The Effects of Sphenopalatine Ganglion Acupuncture on Nasal Function

Overview

Sphenopalatine ganglion (SPG)-acupuncture has been shown to exhibit distinct effects in treatment of nasal inflammatory disease, but the mechanisms remain largely unknown. Investigators aimed to assess the effects of SPG acupuncture for nasal ventilation function and autonomic nervous system in health volunteers.
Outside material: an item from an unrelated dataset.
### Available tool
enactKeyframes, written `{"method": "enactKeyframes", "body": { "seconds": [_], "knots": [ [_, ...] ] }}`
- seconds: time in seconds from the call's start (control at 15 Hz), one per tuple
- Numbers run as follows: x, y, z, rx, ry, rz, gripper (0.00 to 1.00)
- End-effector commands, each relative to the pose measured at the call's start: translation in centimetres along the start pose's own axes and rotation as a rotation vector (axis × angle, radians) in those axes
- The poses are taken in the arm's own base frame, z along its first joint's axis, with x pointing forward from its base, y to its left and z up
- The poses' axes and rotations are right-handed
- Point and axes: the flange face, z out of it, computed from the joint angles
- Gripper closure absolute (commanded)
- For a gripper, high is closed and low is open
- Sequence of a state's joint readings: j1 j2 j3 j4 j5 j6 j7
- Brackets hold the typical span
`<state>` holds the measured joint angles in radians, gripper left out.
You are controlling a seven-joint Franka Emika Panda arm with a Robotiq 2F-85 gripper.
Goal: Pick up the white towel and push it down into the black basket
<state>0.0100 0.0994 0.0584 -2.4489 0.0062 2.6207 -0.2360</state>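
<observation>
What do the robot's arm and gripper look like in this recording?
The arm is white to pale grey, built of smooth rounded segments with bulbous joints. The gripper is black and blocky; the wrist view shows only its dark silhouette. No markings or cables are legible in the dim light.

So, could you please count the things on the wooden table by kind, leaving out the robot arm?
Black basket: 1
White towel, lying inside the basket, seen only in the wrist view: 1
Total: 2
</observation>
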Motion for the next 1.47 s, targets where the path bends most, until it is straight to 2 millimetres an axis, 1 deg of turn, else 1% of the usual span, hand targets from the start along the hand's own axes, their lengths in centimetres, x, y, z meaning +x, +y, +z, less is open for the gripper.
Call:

The randomized, double-blind, controlled clinical trial enrolled healthy volunteers.Healthy subjects were randomly assigned to either active SPG-acupuncture group or sham-acupuncture group. All subjects were assessed for self-reported nasal ventilation, nasal patency (nasal airway resistance (NAR) and nasal cavity volume (NVC)), exhaled nasal nitric oxide (nNO) before and after acupuncture. Meanwhile, in order to explore underlying mechanisms of SPG acupuncture, the changes in neuropeptides (substance P (SP), vasoactive intestinal peptide (VIP) and neuropeptide Y (NPY)) in nasal secretions were investigated at baseline, 30 minutes, 2 hours, and 24 hours after acupuncture.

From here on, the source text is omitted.